Brother of the 45-year-old disabled veteran who self-immolated at Yehud bus stop tells Haaretz: 'The army loves you three feet under, but doesn't love you when you're wounded.'

The brother of Akiva Mafa'i, the 45-year-old disabled IDF veteran who set himself on fire on Sunday, told Haaretz he was not surprised by the act, and that his brother's situation had deteriorated since he had a serious stroke two years ago.

Mafa'i reportedly brought a canister of gasoline to a bus stop in Yehud and set himself alight, when passers-by saw what was happening and put out the fire. The man sustained burns over 80 percent of his body. Rescue services arrived at the scene, and evacuated the man to Sheba Medical Center, Tel Hashomer.

"The debts aren't the crux of the matter," he said, "but rather the attitude of the Defense Ministry and welfare authorities. He became desperate. Today, unfortunately, he emulated Moshe Silman's act. He is an IDF veteran, and the army loves you three feet under, but doesn't love you when you're wounded. Until you receive what you're due, if at all, it takes time, and that's why people do extreme things."

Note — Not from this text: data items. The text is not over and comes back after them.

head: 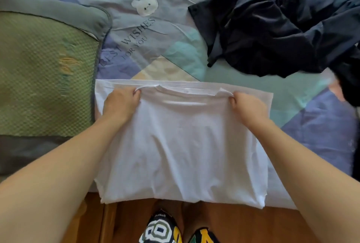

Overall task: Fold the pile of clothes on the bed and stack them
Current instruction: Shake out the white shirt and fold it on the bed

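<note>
We have the white shirt (181,141) laid flat at the near edge of the bed (175,34), its lower fold hanging slightly over the edge above the wooden floor (243,223), so we can work it standing. Our left hand (121,104) and right hand (249,106) each pinch the far edge of its top layer, fingers curled tight on the cloth, set wide apart to keep the fold straight. We judge one fold is in hand. The dark clothes pile (272,26) waits well apart at far right; a green cushion (44,71) lies just left.
</note>
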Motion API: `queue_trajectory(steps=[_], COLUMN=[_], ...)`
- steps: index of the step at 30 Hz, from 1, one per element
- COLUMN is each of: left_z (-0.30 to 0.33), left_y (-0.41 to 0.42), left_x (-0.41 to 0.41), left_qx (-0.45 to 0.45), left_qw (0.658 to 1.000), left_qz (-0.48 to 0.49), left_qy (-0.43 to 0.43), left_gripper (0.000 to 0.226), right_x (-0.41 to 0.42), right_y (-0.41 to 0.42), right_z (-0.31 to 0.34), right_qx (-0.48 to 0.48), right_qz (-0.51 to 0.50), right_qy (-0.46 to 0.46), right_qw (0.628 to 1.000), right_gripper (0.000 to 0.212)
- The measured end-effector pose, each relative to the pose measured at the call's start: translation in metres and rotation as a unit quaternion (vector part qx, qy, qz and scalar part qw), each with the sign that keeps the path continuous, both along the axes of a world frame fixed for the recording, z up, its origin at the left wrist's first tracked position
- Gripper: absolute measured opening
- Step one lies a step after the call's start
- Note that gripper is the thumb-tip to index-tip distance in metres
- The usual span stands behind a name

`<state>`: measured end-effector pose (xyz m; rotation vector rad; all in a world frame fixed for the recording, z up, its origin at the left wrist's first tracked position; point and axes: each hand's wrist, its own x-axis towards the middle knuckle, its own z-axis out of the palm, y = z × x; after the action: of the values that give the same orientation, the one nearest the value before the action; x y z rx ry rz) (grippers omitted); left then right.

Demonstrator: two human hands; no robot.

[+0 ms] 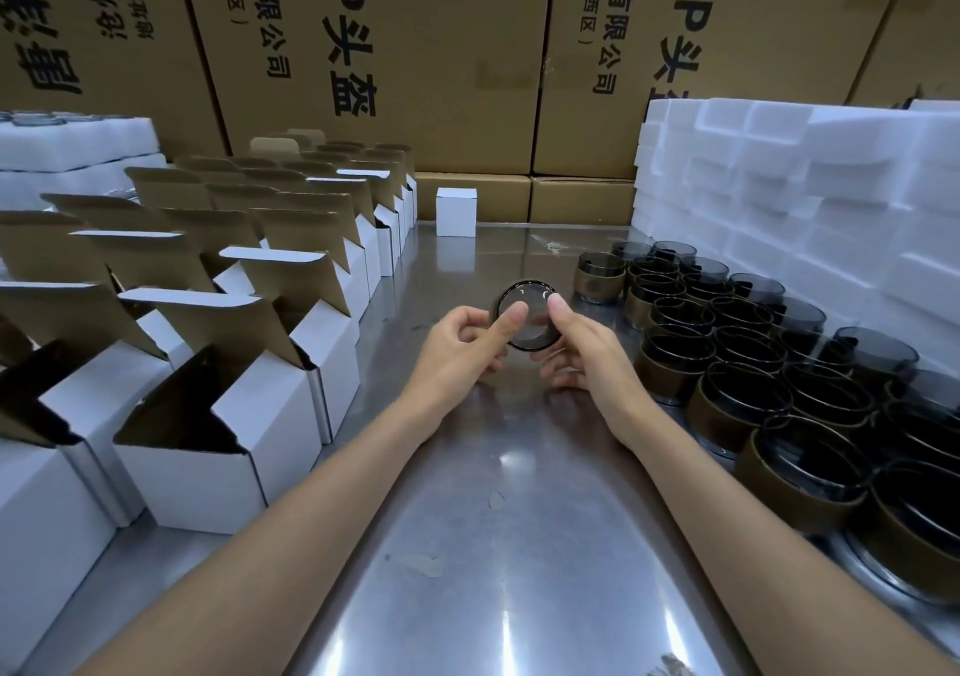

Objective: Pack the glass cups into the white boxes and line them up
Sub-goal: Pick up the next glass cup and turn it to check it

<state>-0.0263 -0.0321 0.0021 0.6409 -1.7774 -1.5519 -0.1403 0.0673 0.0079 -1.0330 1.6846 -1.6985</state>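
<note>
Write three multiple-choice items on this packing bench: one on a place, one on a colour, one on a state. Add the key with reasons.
1. The closed white box stands:
A. at the table's far end
B. on the foam
C. among the cups

2. The bands round the waiting cups are:
A. red
B. brown
C. blue

3. The held cup is:
A. boxed
B. lying on the table
C. gripped by both hands

Key: 1 A, it stands alone before the cartons. 2 B, brown sleeves wrap them. 3 C, left hand and right hand grip it.
</note>
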Motion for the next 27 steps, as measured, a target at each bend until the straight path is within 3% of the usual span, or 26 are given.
queue_trajectory(steps=[3, 6, 16, 19, 22, 27], left_z=[-0.002, -0.003, -0.007, -0.007, -0.008, -0.01], left_y=[-0.002, -0.005, -0.007, -0.005, -0.004, -0.009], left_x=[0.002, 0.004, 0.0, 0.0, 0.0, -0.002], left_qx=[-0.007, -0.068, -0.114, -0.198, -0.263, -0.153], left_qw=[0.999, 0.997, 0.991, 0.979, 0.964, 0.986], left_qz=[-0.01, -0.022, -0.054, -0.033, -0.013, -0.014], left_qy=[0.03, 0.04, 0.052, 0.024, 0.031, 0.068], left_gripper=[0.046, 0.05, 0.065, 0.075, 0.071, 0.065], right_x=[-0.004, -0.008, -0.007, -0.002, 0.002, 0.003], right_y=[0.003, 0.003, 0.005, 0.004, 0.005, 0.002], right_z=[0.0, 0.001, -0.002, -0.004, -0.004, -0.002], right_qx=[0.008, 0.018, -0.04, -0.042, -0.044, -0.058], right_qz=[0.042, 0.046, 0.045, 0.011, -0.009, 0.023], right_qy=[-0.015, -0.013, -0.012, 0.042, 0.121, 0.131], right_qw=[0.999, 0.999, 0.998, 0.998, 0.992, 0.989], right_gripper=[0.041, 0.055, 0.06, 0.054, 0.054, 0.069])
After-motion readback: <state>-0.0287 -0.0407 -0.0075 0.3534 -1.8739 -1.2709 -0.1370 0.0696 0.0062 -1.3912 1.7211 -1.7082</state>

His brother told Haaretz that the veteran had already attempted suicide in the past, and threatened on various occasions to do try again. Last weekend he told his sister: "Did you see what happened to Silman? That's what's going to happen to me too." His brother added that "these were his exact words. We couldn't believe it."

According to his brother, the disabled veteran left home at 5 A.M., as he often does, and waited for the taxi that takes him to a disabled veterans' treatment clinic.

"When I heard on the radio that it happened in Yehud, I immediately understood it was him. I'm not surprised, I feel what all disabled veterans feel. We grew up in a home that contributes to the state, and continues to contribute, we gave our life to the state, and in the end they throw you out. The IDF disabled veterans feel like a burden on society, that's our frustration, when you're called to reserve duty, you leave everything and go to serve the state with love, and in the end when something happens to you, you're left on your own."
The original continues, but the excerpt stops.